THE LAW OF DIMINISHING MARGINAL UTILITY

In Economics, Supply and demand curves explain how a market functions. The demand curve slopes downwards and the supply curve slopes upwards. Both the curves cut each other at a point known as Equilibrium point. These curves provide the guidance to analyze the price trends of commodities in a market. These curves are based on the combined demands of all consumers in a market. To understand the market more, it requires understanding the demand patterns of individual consumers. How a consumer takes decisions in purchasing commodities has a significant role in understanding the functioning of a market. The total utility, marginal utility and law of diminishing utility are the concepts of microeconomics which explain the economic behavior of an individual consumer.

The Law of diminishing marginal utility says that the marginal utility of each additional unit of a commodity declines with increase in the quantity consumed. This principle also explains that the determination of price depends upon the marginal utility but not on the total utility of that commodity. This concept provides solution for why certain commodities though having high utility for the consumers are cheap compared to the commodities which are having low utility. If a commodity has high marginal utility, its price would be high. Whereas if a commodity has a low marginal utility, its price would be low. This paper attempts to explain the concepts of total, marginal utility, law of diminishing marginal utility and optimum purchase rule. This optimum purchase rule analyses what decisions are opt for the consumers with regard to how much of a commodity they shall buy and at what price?

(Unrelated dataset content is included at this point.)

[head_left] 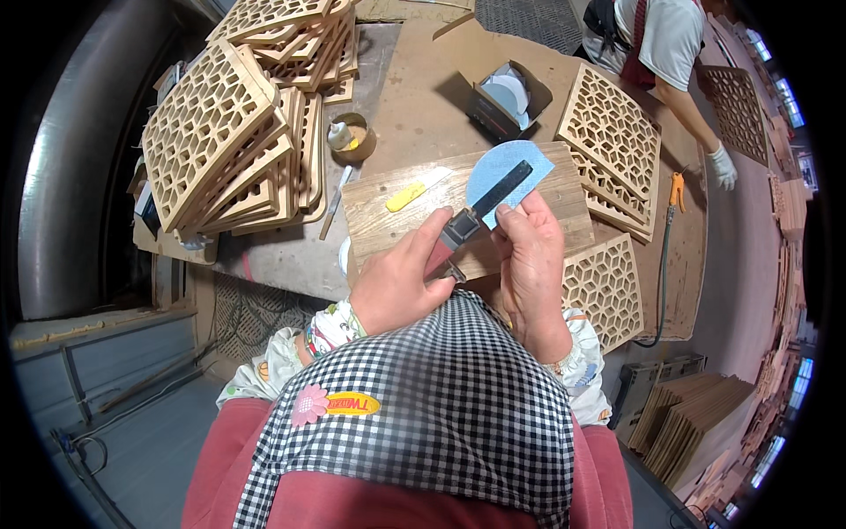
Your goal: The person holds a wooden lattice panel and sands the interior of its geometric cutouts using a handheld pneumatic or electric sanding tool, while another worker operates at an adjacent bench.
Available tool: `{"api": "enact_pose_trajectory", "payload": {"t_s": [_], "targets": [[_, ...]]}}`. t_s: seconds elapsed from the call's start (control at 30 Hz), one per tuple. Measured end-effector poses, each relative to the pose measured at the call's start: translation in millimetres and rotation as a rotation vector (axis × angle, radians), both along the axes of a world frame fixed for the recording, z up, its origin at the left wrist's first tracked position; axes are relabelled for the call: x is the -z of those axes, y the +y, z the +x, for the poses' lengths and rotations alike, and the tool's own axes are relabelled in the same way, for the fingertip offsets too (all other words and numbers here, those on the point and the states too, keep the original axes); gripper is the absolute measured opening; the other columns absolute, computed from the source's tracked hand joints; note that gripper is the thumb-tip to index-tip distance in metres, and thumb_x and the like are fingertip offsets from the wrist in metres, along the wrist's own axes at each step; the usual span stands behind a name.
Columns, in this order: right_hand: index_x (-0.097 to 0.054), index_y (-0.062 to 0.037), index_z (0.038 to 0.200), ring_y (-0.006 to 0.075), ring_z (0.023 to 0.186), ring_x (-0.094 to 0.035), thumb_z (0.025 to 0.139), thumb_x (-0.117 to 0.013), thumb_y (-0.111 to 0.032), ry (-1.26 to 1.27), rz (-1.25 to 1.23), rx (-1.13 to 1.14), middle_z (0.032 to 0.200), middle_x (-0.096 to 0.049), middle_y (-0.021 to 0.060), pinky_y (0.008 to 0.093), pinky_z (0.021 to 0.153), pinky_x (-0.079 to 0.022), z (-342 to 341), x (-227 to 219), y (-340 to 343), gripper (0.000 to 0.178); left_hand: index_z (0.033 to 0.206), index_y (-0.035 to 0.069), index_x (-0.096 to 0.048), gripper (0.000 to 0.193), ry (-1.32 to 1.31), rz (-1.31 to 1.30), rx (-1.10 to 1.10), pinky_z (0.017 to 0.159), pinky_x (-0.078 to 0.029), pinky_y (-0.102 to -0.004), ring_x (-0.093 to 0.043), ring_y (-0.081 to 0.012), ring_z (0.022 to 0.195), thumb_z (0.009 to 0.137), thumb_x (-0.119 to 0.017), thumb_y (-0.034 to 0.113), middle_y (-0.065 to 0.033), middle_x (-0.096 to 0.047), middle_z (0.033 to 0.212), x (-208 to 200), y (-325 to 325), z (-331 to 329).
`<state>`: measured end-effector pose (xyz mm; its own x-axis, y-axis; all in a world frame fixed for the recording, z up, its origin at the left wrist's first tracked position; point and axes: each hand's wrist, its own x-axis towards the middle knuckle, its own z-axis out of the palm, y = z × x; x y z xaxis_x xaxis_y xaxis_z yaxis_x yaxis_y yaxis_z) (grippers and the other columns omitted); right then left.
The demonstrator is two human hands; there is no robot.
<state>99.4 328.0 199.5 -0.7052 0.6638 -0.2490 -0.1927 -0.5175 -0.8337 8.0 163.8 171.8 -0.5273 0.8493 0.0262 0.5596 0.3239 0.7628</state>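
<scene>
A: What is the left hand (397, 282) doing?

B: It's closed around the red handle (438, 257) of a tool (458, 231), whose narrow black arm (507, 187) points up and to the right.

A: And the right hand (534, 256)?

B: Pinching a blue sheet (485, 176) between thumb and fingers, by its lower edge. The sheet is curved on its left side.

A: Where are the tool and sheet, then?

B: Both held over the wooden board (374, 207). The black arm lies across the face of the sheet; I can't tell how firmly they meet.

A: What's on the board?

B: A knife (406, 196) with a yellow handle, left of the sheet.

A: And around it?

B: On the tabletop (410, 75), beyond the board, there's an open box (493, 117) with round sheets (508, 93) inside. A cup (359, 152) holding a white bottle (339, 135) stands to the left, near a tall stack of lattice panels (207, 128). More panels (614, 132) are piled on the right, with an orange air gun (677, 191) past them.

A: Anyone else there?

B: A co-worker's gloved hand (723, 167), at the upper right.
</scene>
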Motion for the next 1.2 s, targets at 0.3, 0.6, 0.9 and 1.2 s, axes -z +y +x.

Total utility and Marginal utility:-

Utility means benefit or satisfaction. A purchaser buys a commodity because it has some utility for him. This utility is a personal satisfaction which a purchaser obtains in purchasing a product. Daily, millions of consumers take millions of decisions. A purchaser wants to decide whether to go to movie or to purchase a ticket. Another one wants to decide whether to purchase an additional kilo gram of bananas or to purchase biscuits for his son. How purchasers arrive at a decision when they are required to take a decision in a particular situation. What factors influence the purchasers in taking decisions? Economists have constructed a concept total utility and marginal utility to determine what decisions are opt and what decisions are not opt for the consumers.

Total utility :- Total utility of a quantity of goods is generally understood as maximum amount of money he or she is willing to give in exchange for it. Suppose a purchaser wants to purchase a kilo gram of laddus. For this, he is ready to pay not more than 100 Rupees. So, total utility of one kilo gram of laddus for that purchaser is 100 Rupees. The total utility of first unit of any commodity and its marginal utility are same. Total utility increases with increase in the quantity of commodities consumed whereas the marginal utility decreases with increase in the quantity of commodities consumed. The graph of total utility slopes upwards.

Marginal utility: - The term Marginal in economics is extremely important in Economics. It means extra or additional. The marginal utility of a quantity of commodity is generally understood as the maximum amount of money a purchaser is willing to pay for an additional unit of a commodity. The general rule is that more and more the consumption, less and less becomes marginal utility.

the total utility of a commodity increases with the increase in consumption till it reaches the point of satiety after which total utility remains constant. At the same time, marginal utility of a commodity decreases with the decrease in consumption. The total utility of first unit of a commodity is equal to its marginal utility. With each additional unit, the marginal utility of a commodity declines and at the point of satiety, it becomes "Zero".

The graph of total utility slopes upwards and reaches to a point of satiety where it runs parallel to x-axis. Whereas the marginal utility curve slopes downwards and becomes zero. So, this shows that even though the total utility of a quantity of a commodity is high, its marginal utility can be low.